# [WHAT IS EXPECTED]
From the line with "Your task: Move" through the last line of the records below, both ends included, transcribe only those lines, exactly, and omit the pictures.

Stored items
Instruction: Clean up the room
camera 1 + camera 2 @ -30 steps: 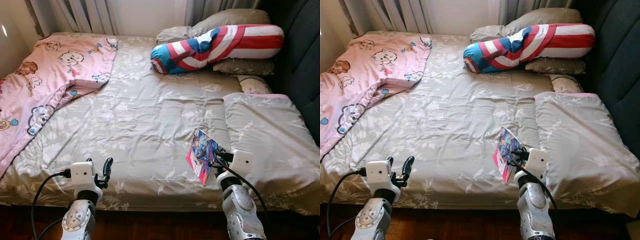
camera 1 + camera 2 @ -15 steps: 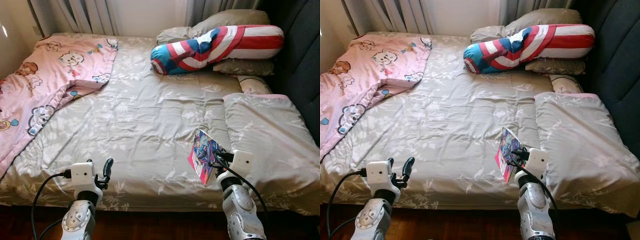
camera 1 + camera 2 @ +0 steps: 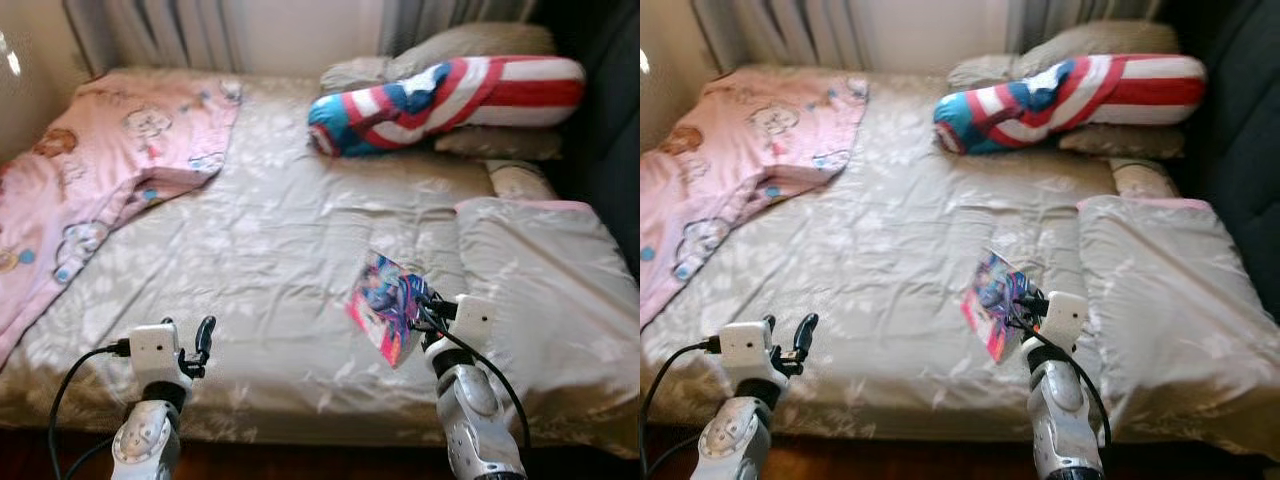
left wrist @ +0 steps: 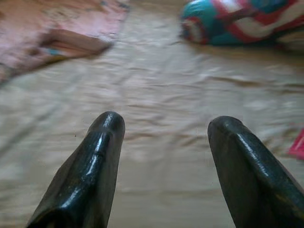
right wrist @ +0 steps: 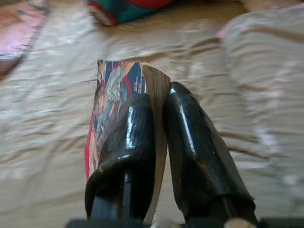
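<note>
Right pincer [image 5: 159,142] clamped on comic book [image 3: 385,303], held upright over bed [image 3: 280,240] nr the folded blanket [image 3: 545,270]. Left pincer [image 4: 166,166] fingers apart, empty, over bed's front edge.

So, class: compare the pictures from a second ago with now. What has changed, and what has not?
The camera has shifted and blurred, so the robot is moving. The right gripper still clamps the comic book, carried slightly leftward relative to its wrist. The left gripper stays open and empty. The bedding is unchanged.
</note>
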You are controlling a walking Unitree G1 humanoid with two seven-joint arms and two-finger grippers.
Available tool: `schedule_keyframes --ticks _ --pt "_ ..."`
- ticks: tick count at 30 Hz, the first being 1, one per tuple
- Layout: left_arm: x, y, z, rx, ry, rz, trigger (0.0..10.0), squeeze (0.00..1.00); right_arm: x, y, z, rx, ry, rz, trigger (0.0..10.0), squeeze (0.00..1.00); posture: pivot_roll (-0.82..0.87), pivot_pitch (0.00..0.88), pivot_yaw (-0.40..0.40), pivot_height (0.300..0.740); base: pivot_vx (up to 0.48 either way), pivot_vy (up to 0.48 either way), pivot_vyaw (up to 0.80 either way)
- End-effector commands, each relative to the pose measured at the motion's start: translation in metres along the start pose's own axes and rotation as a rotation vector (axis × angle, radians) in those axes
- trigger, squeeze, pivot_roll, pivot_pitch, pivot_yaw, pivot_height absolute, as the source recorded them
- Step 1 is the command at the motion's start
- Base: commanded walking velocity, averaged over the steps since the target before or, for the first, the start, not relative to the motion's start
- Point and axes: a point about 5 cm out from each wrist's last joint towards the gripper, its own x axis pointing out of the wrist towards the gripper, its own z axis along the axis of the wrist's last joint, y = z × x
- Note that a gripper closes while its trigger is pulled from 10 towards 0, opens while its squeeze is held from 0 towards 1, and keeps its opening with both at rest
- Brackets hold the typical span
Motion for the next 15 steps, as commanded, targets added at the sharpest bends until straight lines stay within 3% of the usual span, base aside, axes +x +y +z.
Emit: schedule_keyframes --ticks 1,5,15 --pt "-0.0028 0.0113 0.0004 0.013 0.008 0.028 10.0 0.0 0.0035 0.0061 0.0081 0.011 -0.042 0.011 10.0 0.0 0.14 0.131 -0.071 0.74 0.262 0.0 0.0" --pt "-0.0025 0.0119 0.0006 0.015 0.007 0.029 10.0 0.0 0.0034 0.0066 0.0071 0.011 -0.038 0.014 10.0 0.0 0.14 0.133 -0.071 0.74 0.26 0.0 0.0" --pt "-0.0028 0.0129 0.0028 0.016 -0.002 0.03 10.0 0.0 0.0031 0.0091 0.0061 0.022 -0.036 0.03 10.0 0.0 0.14 0.134 -0.067 0.74 0.0 0.0 0.0"
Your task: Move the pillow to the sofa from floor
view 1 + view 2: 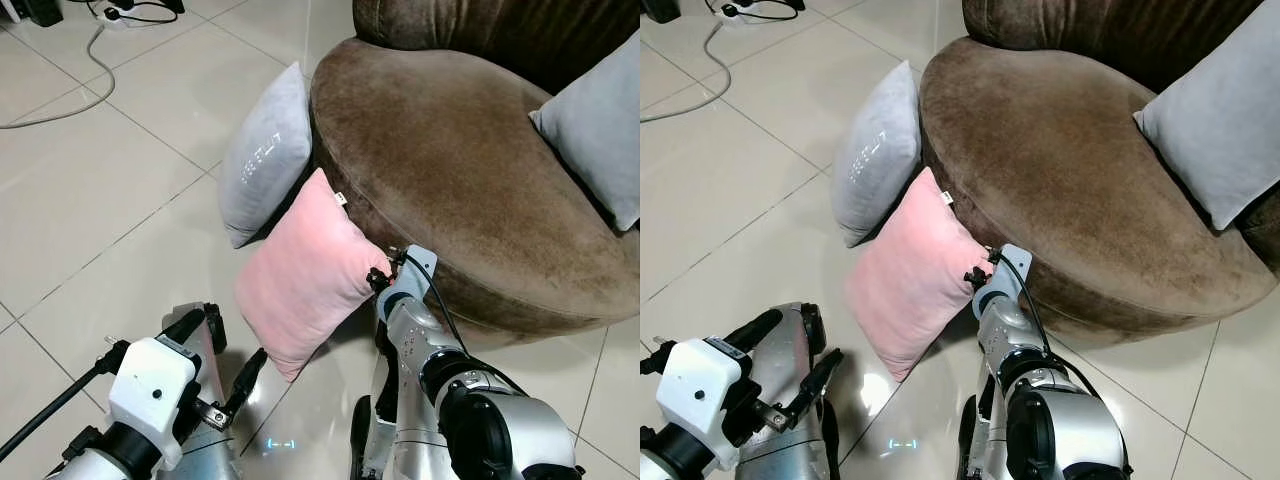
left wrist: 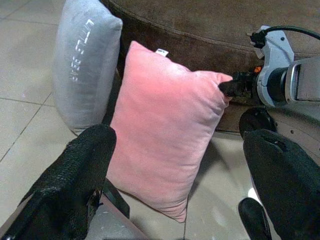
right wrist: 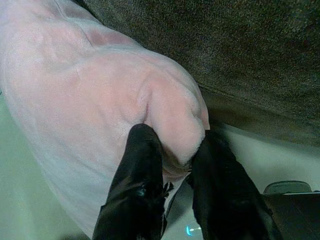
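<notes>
A pink pillow (image 1: 300,275) stands on edge on the tiled floor, leaning against the side of the round brown sofa (image 1: 450,170). My right gripper (image 3: 175,150) is shut on the pillow's right corner, pinching the fabric between its two black fingers (image 3: 137,175). That same grip shows at the pillow's corner (image 2: 227,90) in the left wrist view. My left gripper (image 2: 175,175) is open, low and in front of the pink pillow, apart from it. Its two black fingers (image 1: 245,380) point toward the pillow's lower edge.
A grey pillow (image 1: 265,155) with white lettering leans on the sofa just behind the pink one. Another grey pillow (image 1: 595,125) rests on the sofa seat at the right. A white cable (image 1: 90,70) and a power strip (image 1: 115,15) lie on the floor at the far left.
</notes>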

# [YOUR RESPONSE]
Your task: Move the pillow to the sofa from floor
view 1 + view 2: 
left wrist: 
right wrist: 
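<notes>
A pink pillow (image 1: 300,275) stands on edge on the tiled floor, leaning against the side of the round brown sofa (image 1: 450,170). My right gripper (image 3: 175,150) is shut on the pillow's right corner, pinching the fabric between its two black fingers (image 3: 137,175). That same grip shows at the pillow's corner (image 2: 227,90) in the left wrist view. My left gripper (image 2: 175,175) is open, low and in front of the pink pillow, apart from it. Its two black fingers (image 1: 245,380) point toward the pillow's lower edge.
A grey pillow (image 1: 265,155) with white lettering leans on the sofa just behind the pink one. Another grey pillow (image 1: 595,125) rests on the sofa seat at the right. A white cable (image 1: 90,70) and a power strip (image 1: 115,15) lie on the floor at the far left.
</notes>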

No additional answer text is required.